A $50,000 study, funded by a Clean Energy Fund grant, to determine whether a wind turbine would work in Fairfield near the town landfill on One Rod Highway is gathering steam.
But it will likely be another year before the research is completed, according to Fran Hoey, the principal in charge of the study for Tighe and Bond, a Shelton-based company hired by the town to conduct the investigation. The company submitted one of two bids for the study, charging $49,800.
“If it works, we will save a lot of money,” said Ed Boman, the Fairfield assistant director of public works. “We will save a lot on electricity and we won’t have to buy as much fuel.”
Currently, Tighe and Bond is exploring environmental issues, working with the Federal Aviation Administration and determining the impact of a wind turbine on neighboring residents. But, Hoey said, the “nuts and bolts” study will come when the researchers collect and examine wind speed numbers.

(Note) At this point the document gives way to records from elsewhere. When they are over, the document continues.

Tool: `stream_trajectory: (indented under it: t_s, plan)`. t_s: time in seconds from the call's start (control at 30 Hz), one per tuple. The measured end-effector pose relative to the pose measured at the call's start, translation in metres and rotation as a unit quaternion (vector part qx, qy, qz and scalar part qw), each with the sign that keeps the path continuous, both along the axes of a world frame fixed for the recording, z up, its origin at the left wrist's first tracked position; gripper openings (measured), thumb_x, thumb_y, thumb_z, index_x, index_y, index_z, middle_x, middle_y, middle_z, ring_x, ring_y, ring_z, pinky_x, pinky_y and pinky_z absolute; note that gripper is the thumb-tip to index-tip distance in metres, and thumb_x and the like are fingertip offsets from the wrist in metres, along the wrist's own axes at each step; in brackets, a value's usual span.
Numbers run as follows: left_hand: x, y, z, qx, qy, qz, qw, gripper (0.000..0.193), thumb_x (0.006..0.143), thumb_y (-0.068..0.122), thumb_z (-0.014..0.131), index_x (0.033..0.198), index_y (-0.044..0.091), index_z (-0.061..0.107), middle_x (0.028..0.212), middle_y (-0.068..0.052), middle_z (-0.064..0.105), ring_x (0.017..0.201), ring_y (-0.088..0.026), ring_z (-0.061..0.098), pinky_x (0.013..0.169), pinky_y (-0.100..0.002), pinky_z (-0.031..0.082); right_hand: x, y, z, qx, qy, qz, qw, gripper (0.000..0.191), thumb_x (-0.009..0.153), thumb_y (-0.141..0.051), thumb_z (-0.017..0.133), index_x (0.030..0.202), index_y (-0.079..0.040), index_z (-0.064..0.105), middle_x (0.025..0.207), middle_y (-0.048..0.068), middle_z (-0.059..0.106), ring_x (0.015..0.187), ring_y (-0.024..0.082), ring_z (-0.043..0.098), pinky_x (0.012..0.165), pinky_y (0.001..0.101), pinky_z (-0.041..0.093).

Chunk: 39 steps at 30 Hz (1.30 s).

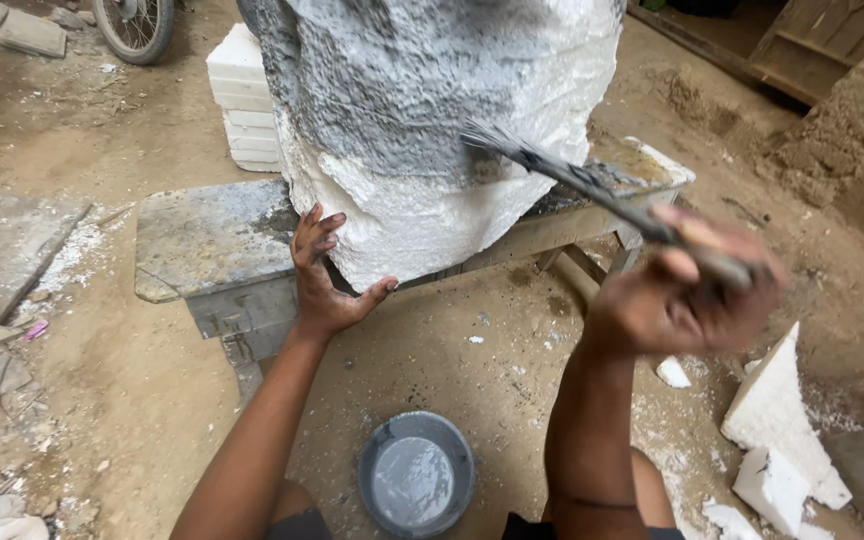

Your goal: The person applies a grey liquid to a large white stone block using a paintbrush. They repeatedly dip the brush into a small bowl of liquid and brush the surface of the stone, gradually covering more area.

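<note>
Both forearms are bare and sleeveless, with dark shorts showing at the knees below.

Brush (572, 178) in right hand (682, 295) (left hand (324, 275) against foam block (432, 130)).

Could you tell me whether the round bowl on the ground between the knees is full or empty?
Partly filled: the bowl stands upright and holds a shallow pool of grey liquid.

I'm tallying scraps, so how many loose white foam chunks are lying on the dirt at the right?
3: a large white foam wedge, a blocky chunk below it, a small piece beside the right hand. Others may be hidden.
</note>
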<state>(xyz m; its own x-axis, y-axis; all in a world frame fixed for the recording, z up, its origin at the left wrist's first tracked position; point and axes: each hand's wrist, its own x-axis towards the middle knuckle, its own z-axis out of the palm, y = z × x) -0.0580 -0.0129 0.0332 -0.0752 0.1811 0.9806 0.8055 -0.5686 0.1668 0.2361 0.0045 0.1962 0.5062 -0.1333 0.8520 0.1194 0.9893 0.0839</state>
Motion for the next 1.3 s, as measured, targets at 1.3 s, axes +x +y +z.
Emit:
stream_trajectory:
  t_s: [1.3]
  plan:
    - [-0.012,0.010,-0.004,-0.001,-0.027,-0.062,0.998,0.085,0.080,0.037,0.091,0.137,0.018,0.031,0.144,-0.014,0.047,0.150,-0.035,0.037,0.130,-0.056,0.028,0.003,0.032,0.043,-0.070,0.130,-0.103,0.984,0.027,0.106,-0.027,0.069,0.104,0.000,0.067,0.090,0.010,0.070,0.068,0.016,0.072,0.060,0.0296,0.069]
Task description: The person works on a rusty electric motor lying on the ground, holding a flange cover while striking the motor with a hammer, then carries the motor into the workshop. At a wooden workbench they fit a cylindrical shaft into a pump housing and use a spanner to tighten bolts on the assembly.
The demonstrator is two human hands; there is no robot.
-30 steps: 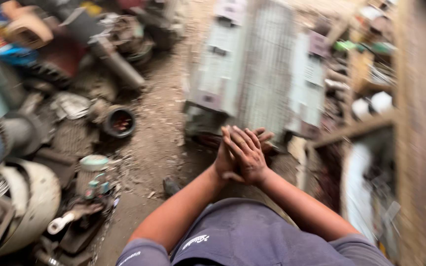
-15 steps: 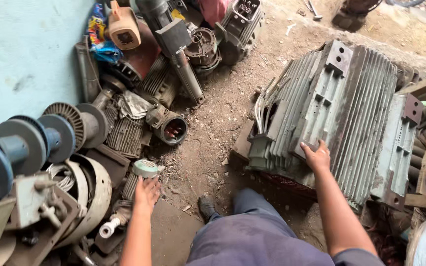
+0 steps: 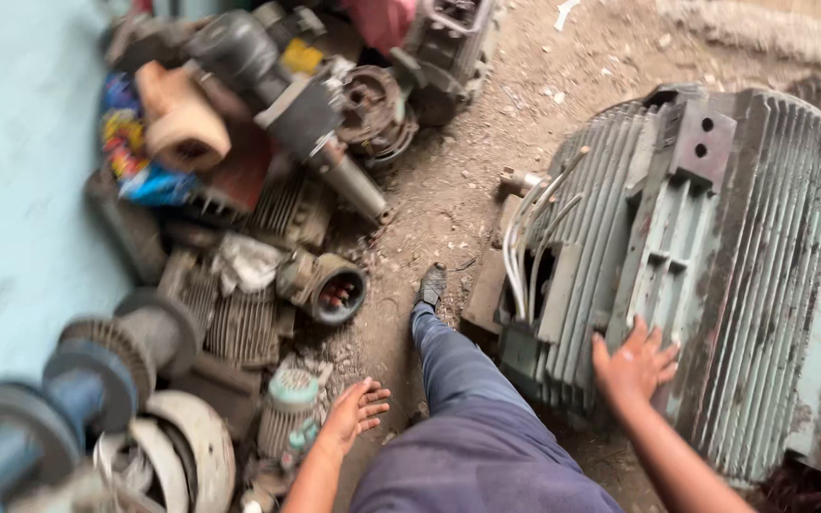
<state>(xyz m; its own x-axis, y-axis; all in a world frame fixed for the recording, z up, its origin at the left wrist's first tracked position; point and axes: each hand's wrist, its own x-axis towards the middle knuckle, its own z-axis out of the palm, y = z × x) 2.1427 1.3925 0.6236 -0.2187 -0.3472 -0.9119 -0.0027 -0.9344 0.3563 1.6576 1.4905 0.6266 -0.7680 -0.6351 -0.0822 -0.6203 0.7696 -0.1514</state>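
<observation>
Resting with fingers spread, the right hand (image 3: 634, 366) lies flat on the large grey ribbed metal motor casing (image 3: 715, 275); the left hand (image 3: 355, 413) — open, grasping nothing — hovers beside a small teal-capped finned motor (image 3: 289, 410) on the dirt floor (image 3: 448, 190).

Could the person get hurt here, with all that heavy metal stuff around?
Maybe. The right hand presses flat on the big ribbed motor; if it shifted, fingers or the outstretched leg could get pinched. The left hand hangs open beside the scrap pile, whose edges might scrape it. Loose wires could snag clothing.
</observation>
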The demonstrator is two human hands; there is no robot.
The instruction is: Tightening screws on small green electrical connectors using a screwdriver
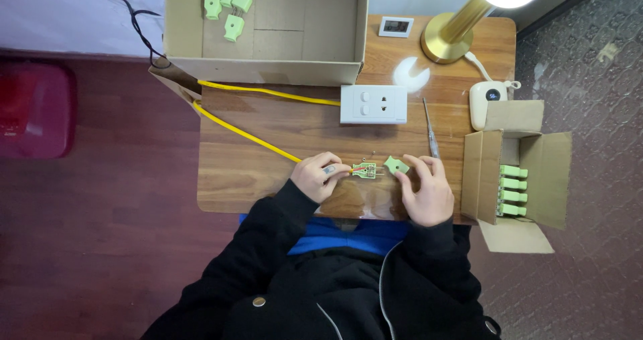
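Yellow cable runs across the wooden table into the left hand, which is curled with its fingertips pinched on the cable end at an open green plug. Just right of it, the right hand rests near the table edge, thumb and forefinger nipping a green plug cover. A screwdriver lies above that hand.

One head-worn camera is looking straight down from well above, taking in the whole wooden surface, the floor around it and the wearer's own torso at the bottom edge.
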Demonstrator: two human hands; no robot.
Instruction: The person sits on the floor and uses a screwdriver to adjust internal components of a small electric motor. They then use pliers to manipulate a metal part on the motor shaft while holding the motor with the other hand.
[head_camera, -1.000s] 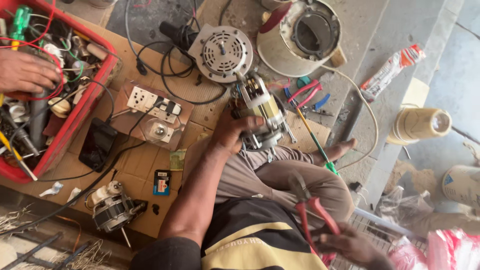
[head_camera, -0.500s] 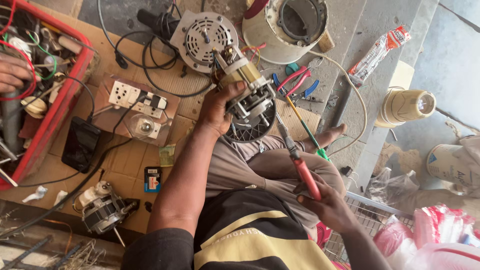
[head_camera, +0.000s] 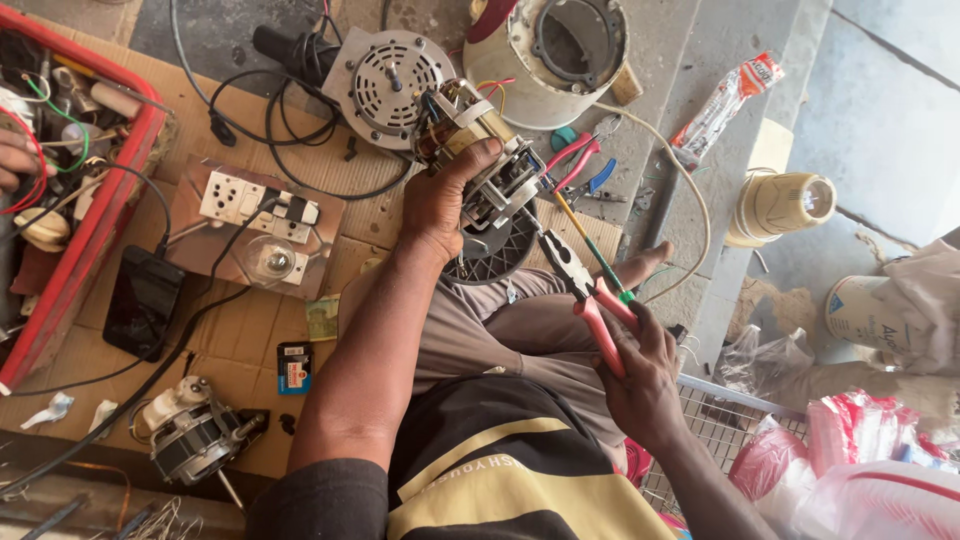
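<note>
Left hand (head_camera: 440, 205) of mine is clenched around a small electric motor (head_camera: 480, 160), gripping it from the side, with copper windings and coloured wires showing at its upper end. I hold it raised above my lap, over a dark round fan guard (head_camera: 495, 255) that lies under it. My right hand (head_camera: 640, 380) grasps the red handles of a pair of pliers (head_camera: 585, 290), whose nose points up toward the lower end of the motor and sits just beside it. A green-handled screwdriver (head_camera: 590, 255) runs alongside the pliers.

Beyond the motor lies a round grey motor housing (head_camera: 390, 80) with slotted vents, and next to it a white cylindrical casing (head_camera: 550, 50) standing open. More red and blue-handled pliers (head_camera: 580, 165) lie on the floor near the casing.

To my left, on flattened cardboard (head_camera: 230, 330), rests a wooden board with switches, sockets and a bulb (head_camera: 255, 230), with black cables looping around it. A dark phone (head_camera: 145, 300) lies just beside that board. A red tray (head_camera: 90, 200) full of wires and parts stands at the far left, where another person's hand (head_camera: 15, 160) reaches in. Another small motor (head_camera: 195, 435) lies near my left elbow.
</note>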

However, scheduling issues have slowed the process. The company has to wait for a study to be completed in New Haven before moving the equipment down to Fairfield, Boman said. The wind speed study will not take place until April.
Boman said the process of completing the study to installing the turbine will likely take three years.
If the site is able to support the wind turbine, and it is approved, it would cost $2 million total, with $1 million covered by another grant, according to Department of Public Works Director Richard White. He said the town could see savings of $350,000, meaning it could earn the initial cost back in just three years. The turbine would generate electricity for the neighboring sewage treatment plant.
Hoey said he thinks the “cost avoidance,” by producing energy is typically worthwhile for towns. Also, Hoey said, the current economic climate heavily incentivizes projects that help the environment. Hoey’s company will also conduct a financial analysis to see if a turbine would benefit Fairfield.
The turbine feasibility research was approved by the Board of Selectmen and Board of Finance this summer.
An initial study was conducted by researchers from the Massachusetts Institute of Technology, who determined that the landfill site, as well as a site near the H. Smith Richardson golf course, have enough wind resources for a full study to be conducted. That lead to the Clean Energy Fund Grant.
“It is generally a good site,” Hoey said of the One Rod Highway location. “It is a coastal community and on first blush it is a reasonable site.”
Boman said another issue will be the effect of the turbine on residents in the One Rod Highway area. The study will examine the visual and noise impact, he said. Advances of technology have made turbines more acceptable to residents, said Boman, because the noise is reduced, while the blades do not move as fast, cutting down on issues caused by the sun hitting them.
There are currently no municipally-owned wind turbines in the state. A privately-owned turbine was installed in the New Haven Harbor off of Interstate 95’s Pearl Harbor Memorial Bridge (commonly called the Q Bridge). It is owned and operated by Phoenix Press Inc.
One example cited by the town public works department similar to the potential Fairfield turbine exists in Hull, Mass. That turbine was installed in 2001, with annual savings around $250,000.
Boman said he has heard that Phoenix Press is “very happy,” with its investment.